There was definitely another nasty lurgy going round last winter. Possibly human coronavirus OC-43

Saladd0dger · 16/11/2020 07:47

The express store i worked at was savaged by a virus the same last Xmas. I always wondered if It was covid I had especially now as I’m still unwell and by looking at the boards on here I’m wondering if I have long covid and it isn’t my iron levels

tenlittlecygnets · 16/11/2020 07:49

@DobbyTheHouseElk - He was tested for all known coronavirus but all negative, yet the hospital said he had a coronavirus.

Are you sure? There are hundreds of coronaviruses of four main types. I didn't know there was a way to test for all coronaviruses, and why would the hospital do that? They'd have thought he had a chest infection or pneumonia/pleurisy, etc. Also, how would they have been able to diagnose his illness as a new coronavirus without doing lab tests? And if they found it was anew coronavirus, they'd have had to flag this to the DoH, surely? I'd take his take with a pinch of salt.

SarahMused · 16/11/2020 08:02

My DH attended a conference in San Francisco with a number of Chinese delegates last November. The Chinese guy in the hotel room next to him had an horrendous cough, so bad it kept my DH awake as he could hear him coughing through the wall of the hotel room. He shared a lift a few times with this guy. He came back with an awful cough, fever, chills etc which he then passed on to me and our oldest son.
Since then he has told people that he believes we had Covid. To be honest I have laughed at him and said he was being ridiculous but as time goes by I’m not so sure. Our hospital Dr daughter has recently had Covid and we didn’t catch it from her despite isolating together with no social distancing at all. Of course there are other explanations and I don’t have proof because no one knew Covid existed at the time but studies like this make me wonder if it was circulating earlier and hadn’t got into care homes and hospitals in large enough numbers to make the number of deaths cause alarm.

Blurp · 16/11/2020 09:36

There was certainly an unusually awful virus circulating from Sept 2019. It could have been Covid-19 (perhaps an earlier pre-mutation version which was less infectious), or it could have been something else entirely, which masked early cases of Covid because people thought it was just a severe/unusual version of this other virus.

BoulangerieBabs · 16/11/2020 09:42

I'm so glad more people are starting to question this.

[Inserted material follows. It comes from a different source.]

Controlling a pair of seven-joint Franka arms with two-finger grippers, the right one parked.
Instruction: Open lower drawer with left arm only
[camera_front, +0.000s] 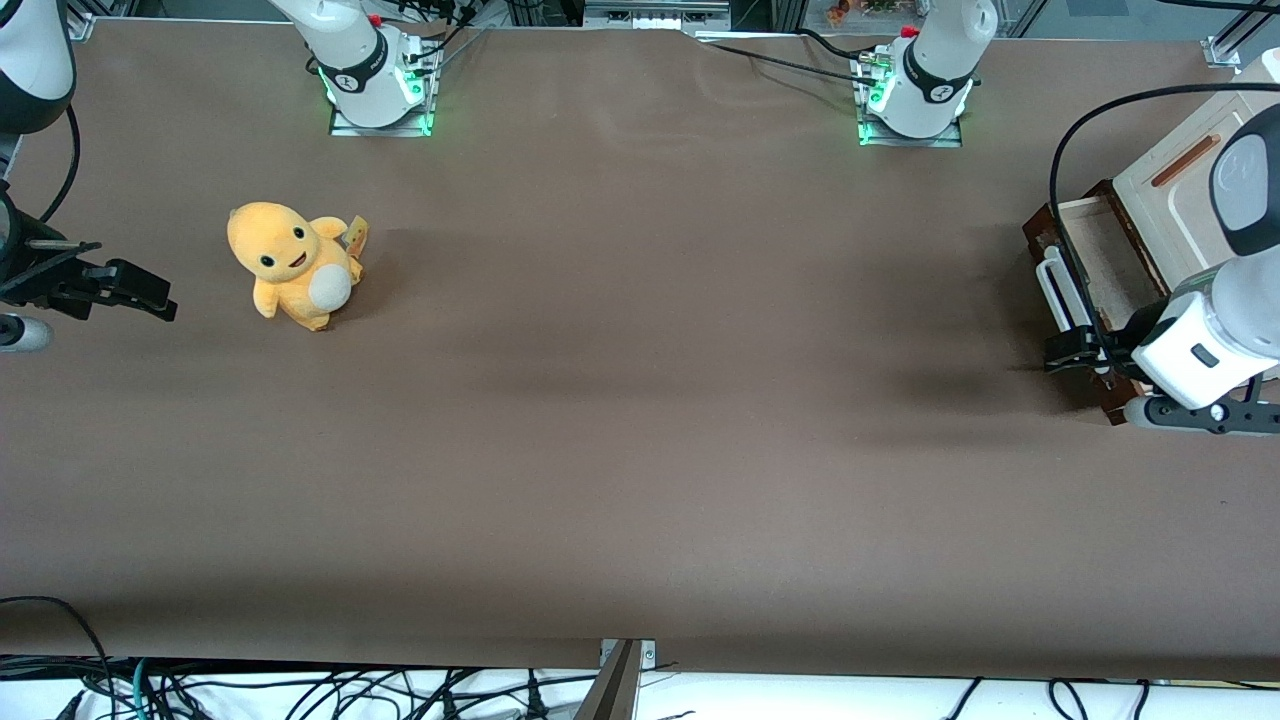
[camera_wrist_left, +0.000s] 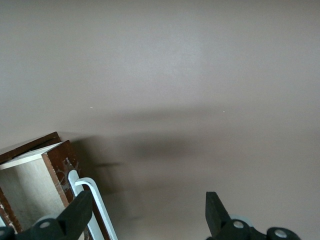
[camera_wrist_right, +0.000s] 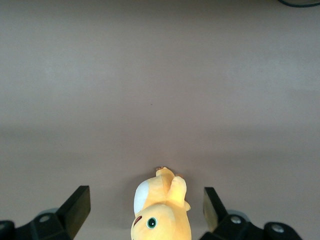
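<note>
1. The left arm (camera_front: 1215, 330) reaches low over the working arm's end of the brown table (camera_front: 640, 420), its white wrist nearly level and the black gripper (camera_front: 1070, 350) pointing out toward the parked arm's end.
2. In the left wrist view the gripper (camera_wrist_left: 147, 210) has its jaws spread wide apart, with only bare table between the two black fingertips (camera_wrist_left: 77, 212); nothing is held.
3. The lower drawer (camera_front: 1085, 262) stands pulled out of the cream cabinet (camera_front: 1175, 190), so its pale beige inside shows from above, framed by dark brown wood.
4. The drawer's white bar handle (camera_front: 1057, 290) sits on the dark front, just beside the jaws. In the front view the gripper lies at the handle's nearer end, a little closer to the front camera than the drawer's open box.
5. From the wrist, one fingertip overlaps the handle (camera_wrist_left: 95, 207) and the drawer's front corner (camera_wrist_left: 60, 170), while the other fingertip hangs well off to the side over open table. Whether that finger touches the bar I cannot tell.
6. On the cabinet face above the drawer is a cream recessed panel (camera_front: 1195, 205) with an orange-brown strip handle (camera_front: 1185, 160), farther from the jaws than the drawer.
7. A yellow plush toy (camera_front: 292, 262) sits far from the jaws, toward the parked arm's end of the table.
</note>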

There's been quite a few of us on here convinced we had it Dec last year and we've had such a slating from people calling us ridiculous and stupid.

If and I'm saying IF it turns out that it was here earlier then I'd really hope people will start to question things more.

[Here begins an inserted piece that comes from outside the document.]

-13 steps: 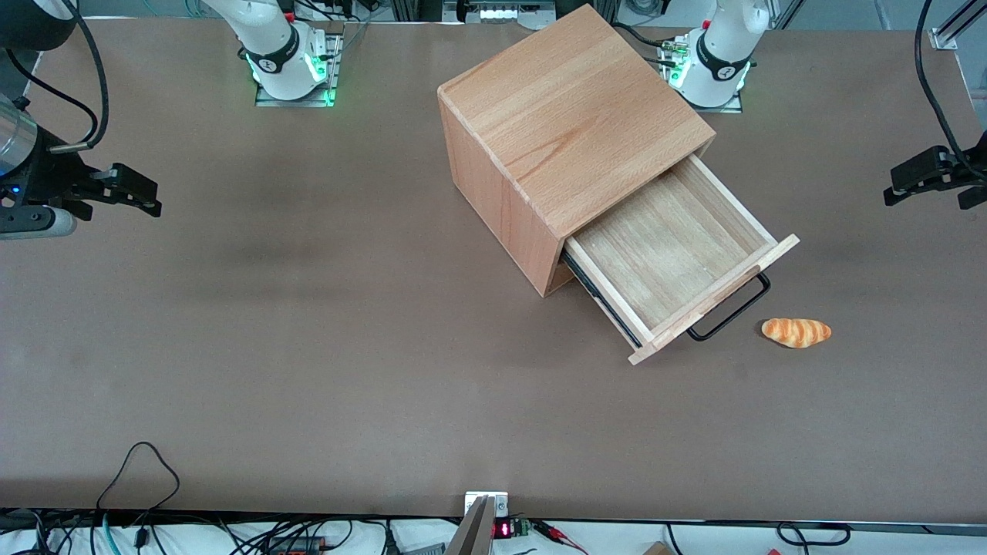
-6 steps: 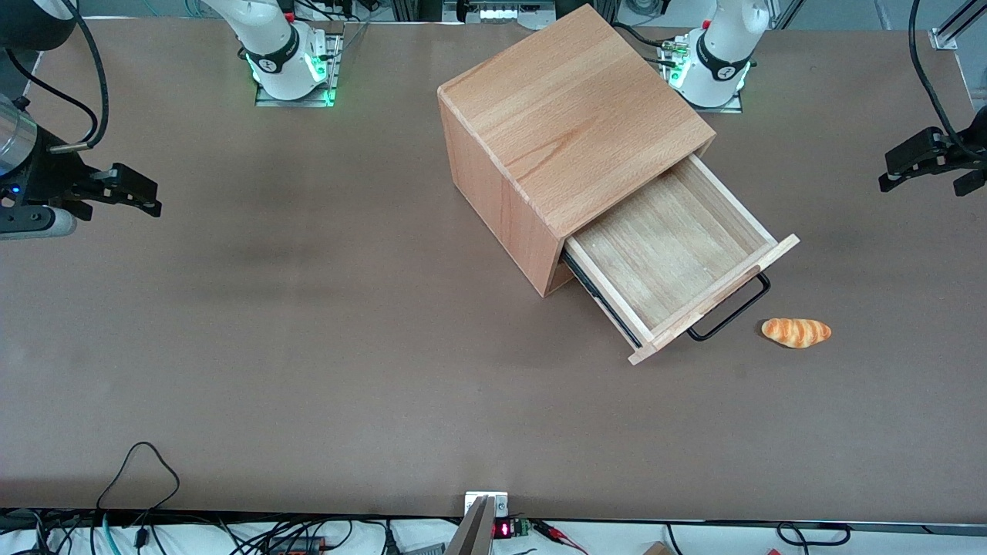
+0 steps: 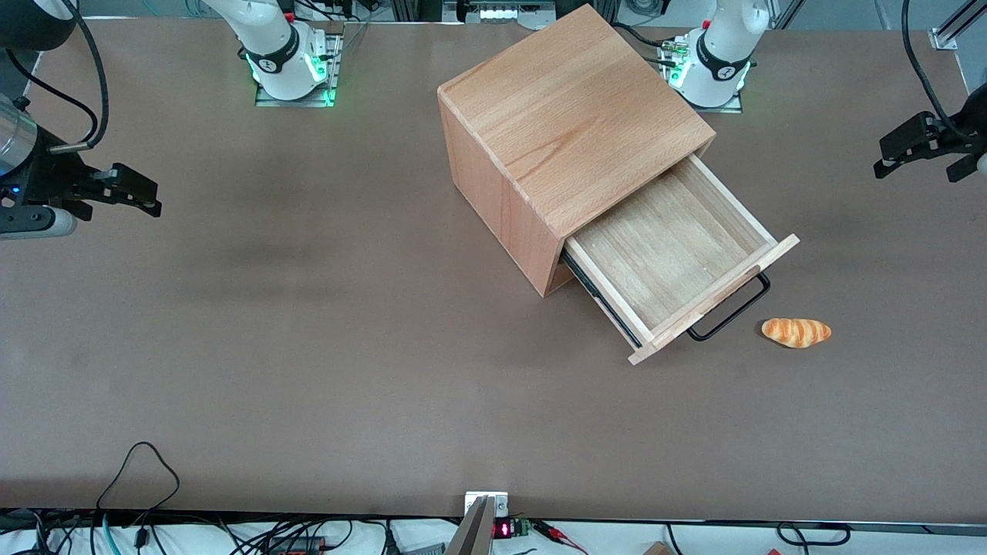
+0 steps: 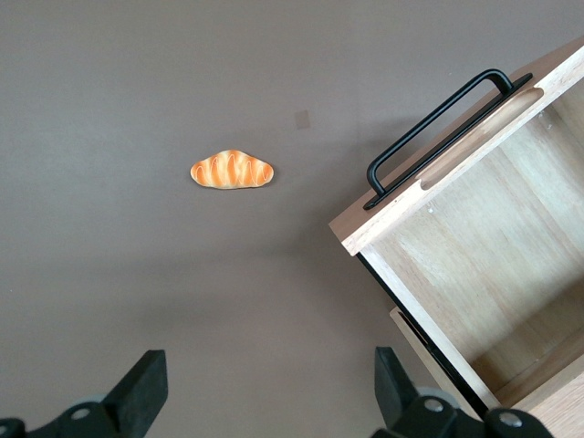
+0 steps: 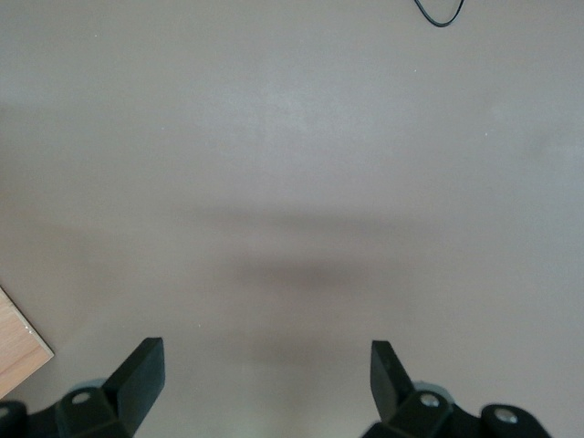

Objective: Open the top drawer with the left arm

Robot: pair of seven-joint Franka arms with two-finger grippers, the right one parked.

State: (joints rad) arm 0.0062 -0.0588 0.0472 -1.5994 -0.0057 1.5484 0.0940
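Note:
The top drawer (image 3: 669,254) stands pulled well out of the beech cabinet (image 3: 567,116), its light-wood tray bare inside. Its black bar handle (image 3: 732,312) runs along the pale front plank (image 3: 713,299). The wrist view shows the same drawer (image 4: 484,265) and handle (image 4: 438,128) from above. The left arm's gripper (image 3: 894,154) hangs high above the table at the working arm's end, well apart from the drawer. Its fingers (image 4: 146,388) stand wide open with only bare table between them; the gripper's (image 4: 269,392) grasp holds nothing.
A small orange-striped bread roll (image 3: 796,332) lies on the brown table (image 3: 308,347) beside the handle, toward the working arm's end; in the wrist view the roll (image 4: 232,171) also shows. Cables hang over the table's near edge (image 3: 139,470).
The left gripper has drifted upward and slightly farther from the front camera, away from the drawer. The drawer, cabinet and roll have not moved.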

CuriousaboutSamphire · 16/11/2020 09:49

It's not going to be unusual to find corona virus circulating at any time and, as others have said, there was a nasty virus circulating late summer last year, late summer flu isn't uncommon, it probabaly was a coronavirus, could even have been the precursor to covid-19. But it may be a stretch to say it was its first wave.

The more information we can get on all of them, how they progress the better.

But we don't need to read anything into any of the data just yet... that will take some years.

What would we do differently now if we found an earlier outbreak? We would know more, but that wouldn't change what we are doing now. It would be useful for future research, future response plans, future vaccines etc.